Le sergent Derek Scott a été décoré hier lors d’une cérémonie au centre régional de la police d’État pour son courage après avoir sauvé la vie de son coéquipier, l’inspecteur Jesse Rosenberg, au cours de l’arrestation d’un dangereux meurtrier, coupable d’avoir assassiné quatre personnes dans les Hamptons durant l’été.

La sonnette de la porte d’entrée m’arracha à mes réflexions. Je regardai l’heure : qui pouvait venir si tard ? J’attrapai mon arme, laissée sur la table devant moi, et m’approchai sans bruit de la porte, méfiant. Je jetai un coup d’œil par le judas : c’était Derek.

Je lui ouvris et le dévisageai un instant, en silence. Il remarqua mon arme.

— Tu penses vraiment que c’est sérieux, hein ? me dit-il.

J’acquiesçai. Il ajouta :

— Montre-moi ce que tu as, Jesse.

Je ressortis toutes les pièces dont je disposais et les étalai sur la table de la salle à manger. Derek étudia les photos des caméras de surveillance, le briquet, la note, l’argent liquide et les relevés de carte de crédit.
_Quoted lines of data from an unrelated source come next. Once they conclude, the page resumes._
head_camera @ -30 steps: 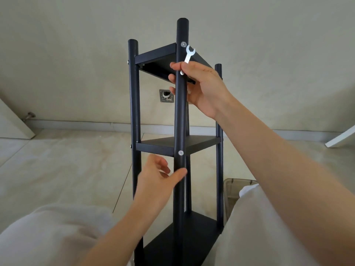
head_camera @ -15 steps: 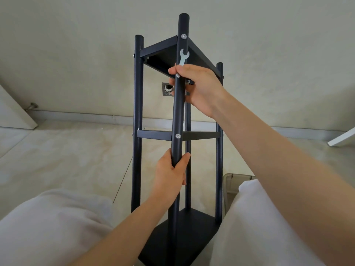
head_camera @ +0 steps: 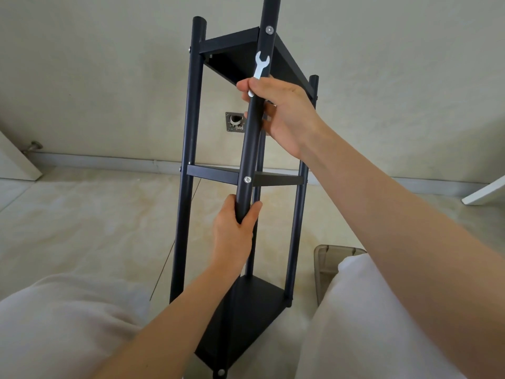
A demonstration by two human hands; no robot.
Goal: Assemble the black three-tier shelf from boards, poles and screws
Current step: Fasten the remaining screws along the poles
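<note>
Below the middle board, my left hand (head_camera: 235, 231) now clamps the front pole (head_camera: 252, 132), which it only reached for a second ago; my right hand (head_camera: 284, 110) stays wrapped round pole and spanner (head_camera: 259, 69), so the shelf (head_camera: 240, 310) looks built and ready to lift.

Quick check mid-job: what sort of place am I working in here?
Probably a bare room indoors, the person sitting on the floor: pale tiled floor, plain wall with a baseboard, and an unfinished wall outlet behind the shelf.

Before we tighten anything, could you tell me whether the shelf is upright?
Upright: the black three-tier shelf stands on its poles on the floor.
</note>
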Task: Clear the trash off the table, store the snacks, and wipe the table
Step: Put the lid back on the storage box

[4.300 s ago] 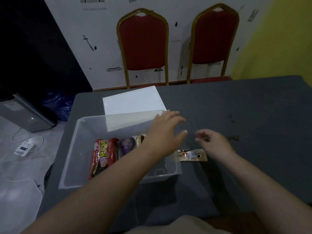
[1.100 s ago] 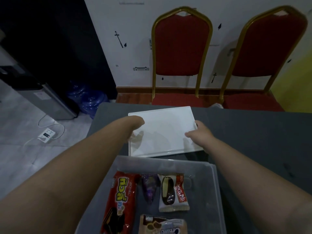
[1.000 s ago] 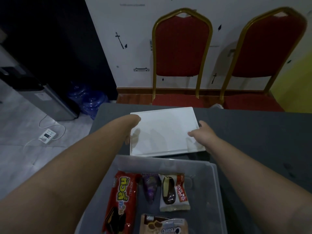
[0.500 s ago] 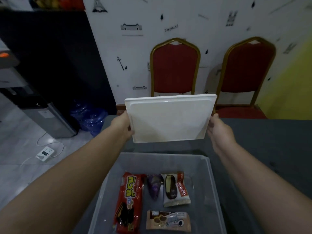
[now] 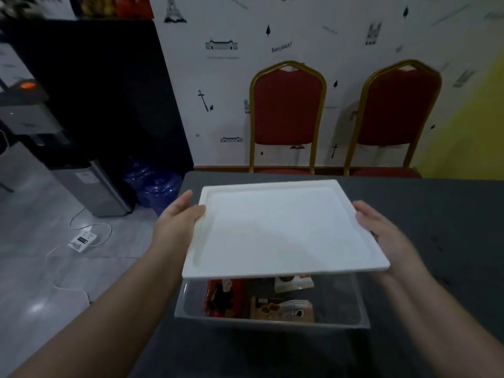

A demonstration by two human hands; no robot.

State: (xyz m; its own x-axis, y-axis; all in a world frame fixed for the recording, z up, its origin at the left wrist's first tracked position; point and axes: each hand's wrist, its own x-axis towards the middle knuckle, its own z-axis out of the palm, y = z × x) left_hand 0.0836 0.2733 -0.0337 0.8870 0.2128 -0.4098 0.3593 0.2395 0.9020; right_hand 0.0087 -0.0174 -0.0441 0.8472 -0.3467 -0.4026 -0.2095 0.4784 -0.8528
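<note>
A white rectangular lid (image 5: 281, 230) hangs nearly flat just above a clear plastic bin (image 5: 357, 304) on the dark grey table (image 5: 436, 214). My left hand (image 5: 180, 222) grips the lid's left edge and my right hand (image 5: 381, 233) grips its right edge. The lid hides the far part of the bin. Below its near edge several snack packs show: a red pack (image 5: 221, 296), a brown cookie pack (image 5: 283, 312) and the end of a white pack (image 5: 293, 283).
Two red chairs with gold frames (image 5: 287, 110) stand against the wall behind the table. On the floor at left are a grey appliance (image 5: 90, 186), blue water jugs (image 5: 155, 186) and a white power strip (image 5: 83, 240). Small dark crumbs (image 5: 436, 242) lie on the table at right.
The lid was lifted off the table behind the bin, held upright, then tipped flat and brought toward me over the bin. Both hands stay on its edges.
</note>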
— Il est évident que Stephanie dépensait plus qu’elle ne gagnait, expliquai-je à Derek. Son seul billet pour Los Angeles lui a coûté 900 dollars. Elle avait forcément une autre source de revenus. Il faut trouver laquelle.
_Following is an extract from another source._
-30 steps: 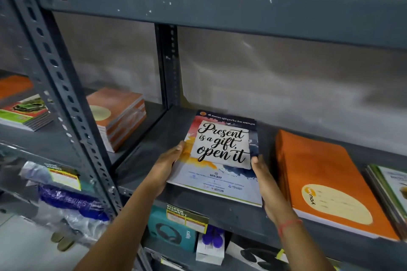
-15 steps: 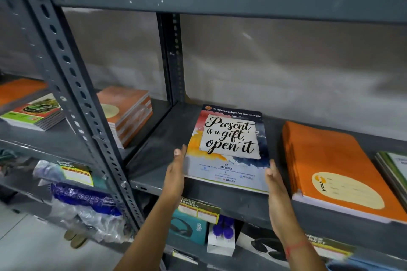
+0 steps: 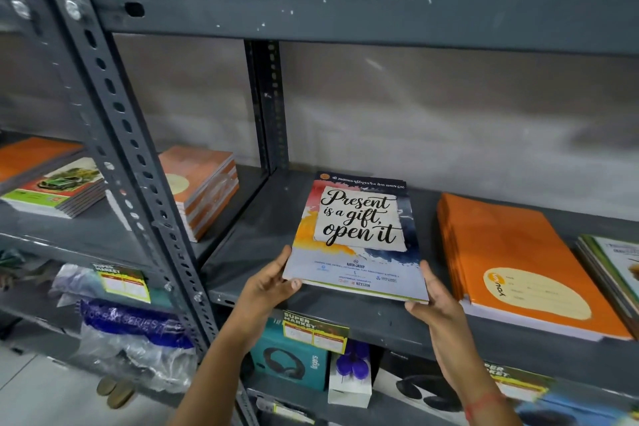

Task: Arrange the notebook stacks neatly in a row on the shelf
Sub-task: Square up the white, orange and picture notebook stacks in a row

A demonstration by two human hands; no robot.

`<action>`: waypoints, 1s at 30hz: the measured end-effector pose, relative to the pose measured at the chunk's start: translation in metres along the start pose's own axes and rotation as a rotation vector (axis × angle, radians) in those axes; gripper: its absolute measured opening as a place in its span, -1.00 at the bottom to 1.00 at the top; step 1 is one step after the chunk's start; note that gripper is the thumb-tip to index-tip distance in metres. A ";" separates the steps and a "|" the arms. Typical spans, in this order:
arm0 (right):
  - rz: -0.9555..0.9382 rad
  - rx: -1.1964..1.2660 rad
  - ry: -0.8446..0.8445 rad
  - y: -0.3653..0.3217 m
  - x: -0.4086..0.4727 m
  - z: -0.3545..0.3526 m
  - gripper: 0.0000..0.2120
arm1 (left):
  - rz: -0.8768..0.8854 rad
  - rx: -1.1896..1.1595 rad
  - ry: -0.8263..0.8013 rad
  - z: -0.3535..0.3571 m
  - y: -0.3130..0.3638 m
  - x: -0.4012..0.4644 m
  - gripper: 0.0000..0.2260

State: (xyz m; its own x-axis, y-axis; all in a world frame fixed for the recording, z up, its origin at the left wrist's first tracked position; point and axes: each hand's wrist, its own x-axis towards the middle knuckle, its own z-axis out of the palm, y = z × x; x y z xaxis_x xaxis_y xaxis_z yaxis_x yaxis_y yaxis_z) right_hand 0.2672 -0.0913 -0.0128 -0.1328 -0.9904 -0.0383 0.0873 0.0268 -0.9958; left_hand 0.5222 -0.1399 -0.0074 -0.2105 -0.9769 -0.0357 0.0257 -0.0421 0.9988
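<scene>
A stack of notebooks [image 3: 356, 235] with the cover line "Present is a gift, open it" lies flat on the grey metal shelf [image 3: 256, 242] in the middle of the frame. Its long axis runs from the shelf's front edge toward the back wall, leaning a little to the right at the far end; the cover text reads upright from the front, so the top of the cover points to the wall. The near short edge sits at the shelf's front lip.

The left hand [image 3: 266, 290] grips the near left corner of the stack, thumb on the cover's edge and fingers [image 3: 295, 284] curled beneath. The right hand [image 3: 435, 304] grips the near right corner, thumb along the right edge, the rest of the hand under the stack. A red thread [image 3: 480, 403] circles the right wrist.

Just to the right on the same shelf lies an orange notebook stack [image 3: 511, 252], apart from the first by a narrow gap, its long axis also front to back but angled further right. At the right edge of the frame is a green-edged stack [image 3: 615, 266], partly cut off. In the left bay, beyond the perforated upright [image 3: 114, 121], lie a wrapped orange pile [image 3: 200, 183] and a stack with a green car cover [image 3: 62, 187].
</scene>
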 end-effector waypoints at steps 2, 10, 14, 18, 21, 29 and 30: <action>-0.021 -0.002 0.010 -0.001 0.000 0.000 -0.36 | -0.001 0.005 0.011 -0.002 0.000 0.002 -0.54; 0.009 0.009 0.036 -0.006 -0.002 0.001 -0.39 | -0.005 -0.037 0.087 -0.003 0.001 0.005 -0.57; 0.009 0.009 0.064 -0.007 -0.002 0.004 -0.40 | 0.001 -0.030 0.122 0.001 -0.002 0.004 -0.58; 0.015 0.020 0.056 -0.010 -0.003 0.005 -0.40 | -0.013 -0.039 0.088 -0.003 -0.004 0.005 -0.56; 0.033 0.032 0.057 -0.009 -0.003 0.004 -0.40 | -0.020 -0.064 0.084 -0.003 -0.005 0.005 -0.55; -0.006 0.003 0.081 -0.010 -0.003 0.010 -0.41 | -0.004 -0.091 0.198 0.004 -0.005 0.010 -0.55; -0.013 -0.010 0.088 -0.011 -0.003 0.011 -0.41 | 0.000 -0.078 0.189 0.005 -0.004 0.009 -0.55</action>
State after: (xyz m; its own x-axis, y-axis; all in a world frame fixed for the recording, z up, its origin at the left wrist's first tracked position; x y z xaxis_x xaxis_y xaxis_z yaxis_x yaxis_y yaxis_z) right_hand 0.2779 -0.0899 -0.0009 -0.2197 -0.9750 -0.0323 0.0752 0.0161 -0.9970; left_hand 0.5152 -0.1480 -0.0113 -0.0231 -0.9985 -0.0492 0.1033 -0.0513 0.9933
Derek se plongea dans les dépenses de Stephanie. J’aperçus dans son regard une lueur pétillante que je n’avais pas vue depuis bien longtemps. Après avoir longuement épluché les dépenses de la carte de crédit, il attrapa un stylo et entoura un prélèvement automatique mensuel de 60 dollars depuis le mois de novembre.

— Les débits sont faits au nom d’une société appelée SVMA, me dit-il. Est-ce que ce nom t’évoque quelque chose ?
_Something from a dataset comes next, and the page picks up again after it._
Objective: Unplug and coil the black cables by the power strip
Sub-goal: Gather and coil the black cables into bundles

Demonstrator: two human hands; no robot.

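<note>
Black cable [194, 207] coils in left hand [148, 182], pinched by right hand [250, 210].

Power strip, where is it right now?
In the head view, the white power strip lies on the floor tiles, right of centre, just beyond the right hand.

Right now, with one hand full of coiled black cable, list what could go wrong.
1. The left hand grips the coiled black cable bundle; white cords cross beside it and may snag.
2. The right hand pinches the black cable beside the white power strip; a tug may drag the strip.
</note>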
— Non, rien, lui répondis-je.

Il attrapa mon ordinateur portable posé sur la table et interrogea Internet.

— Il s’agit d’un garde-meuble en libre-service à Orphea, m’annonça-t-il en tournant l’écran vers moi.

— Un garde-meuble ? m’étonnai-je en me remémorant ma discussion avec Trudy Mailer. Selon sa mère, Stephanie n’avait que quelques affaires à New York, qu’elle avait emportées directement dans son appartement d’Orphea. Alors pourquoi louer un garde-meuble depuis le mois de novembre ?

Le garde-meuble était ouvert 24 heures sur 24 et nous décidâmes de nous y rendre immédiatement. Le vigile de permanence, après que je lui eus présenté ma plaque, consulta son registre et nous indiqua le numéro du local loué par Stephanie.

Nous traversâmes un dédale de portes et de stores baissés et arrivâmes face à un rideau métallique, fermé par un cadenas. J’avais apporté une pince à métaux et je vins sans difficulté à bout du verrou. Je fis coulisser le rideau tandis que Derek éclairait la pièce au moyen d’une lampe de poche.

Ce que nous y découvrîmes nous laissa stupéfaits.